● **What the exercise asks**:
Set down all of the data that follows, keeping every character.

◆ ◆ ◆ ◆ ◆ ◆ ◆

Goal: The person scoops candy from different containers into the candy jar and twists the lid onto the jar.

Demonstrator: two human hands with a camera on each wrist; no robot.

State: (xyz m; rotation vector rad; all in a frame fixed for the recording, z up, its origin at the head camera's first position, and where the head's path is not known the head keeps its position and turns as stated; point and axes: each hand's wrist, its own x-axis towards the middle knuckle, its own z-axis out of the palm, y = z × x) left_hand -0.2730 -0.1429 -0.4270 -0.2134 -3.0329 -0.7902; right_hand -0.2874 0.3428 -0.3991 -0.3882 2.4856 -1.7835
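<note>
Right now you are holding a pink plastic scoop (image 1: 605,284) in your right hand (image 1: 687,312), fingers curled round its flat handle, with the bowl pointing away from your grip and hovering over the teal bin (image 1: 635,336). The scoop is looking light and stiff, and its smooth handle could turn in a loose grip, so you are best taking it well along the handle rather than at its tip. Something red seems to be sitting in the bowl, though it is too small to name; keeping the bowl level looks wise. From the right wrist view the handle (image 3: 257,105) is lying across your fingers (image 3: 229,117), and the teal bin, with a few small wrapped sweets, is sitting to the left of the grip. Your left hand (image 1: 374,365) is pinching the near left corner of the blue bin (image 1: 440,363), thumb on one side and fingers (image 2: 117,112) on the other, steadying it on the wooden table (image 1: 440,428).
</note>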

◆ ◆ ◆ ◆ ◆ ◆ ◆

● **Reply**:
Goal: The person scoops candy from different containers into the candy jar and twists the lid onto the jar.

Demonstrator: two human hands with a camera on each wrist; no robot.

State: (xyz m; rotation vector rad; all in a frame fixed for the recording, z up, its origin at the head camera's first position, and where the head's path is not known the head keeps its position and turns as stated; point and axes: each hand's wrist, its own x-axis towards the middle knuckle, its own z-axis out of the palm, y = z × x) left_hand -0.2730 -0.1429 -0.4270 -0.2134 -3.0329 -0.7902; right_hand -0.2874 0.3428 -0.3991 -0.3882 2.4856 -1.7835
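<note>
Right now you are holding a pink plastic scoop (image 1: 605,284) in your right hand (image 1: 687,312), fingers curled round its flat handle, with the bowl pointing away from your grip and hovering over the teal bin (image 1: 635,336). The scoop is looking light and stiff, and its smooth handle could turn in a loose grip, so you are best taking it well along the handle rather than at its tip. Something red seems to be sitting in the bowl, though it is too small to name; keeping the bowl level looks wise. From the right wrist view the handle (image 3: 257,105) is lying across your fingers (image 3: 229,117), and the teal bin, with a few small wrapped sweets, is sitting to the left of the grip. Your left hand (image 1: 374,365) is pinching the near left corner of the blue bin (image 1: 440,363), thumb on one side and fingers (image 2: 117,112) on the other, steadying it on the wooden table (image 1: 440,428).
</note>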

No other output is needed; the exercise is complete.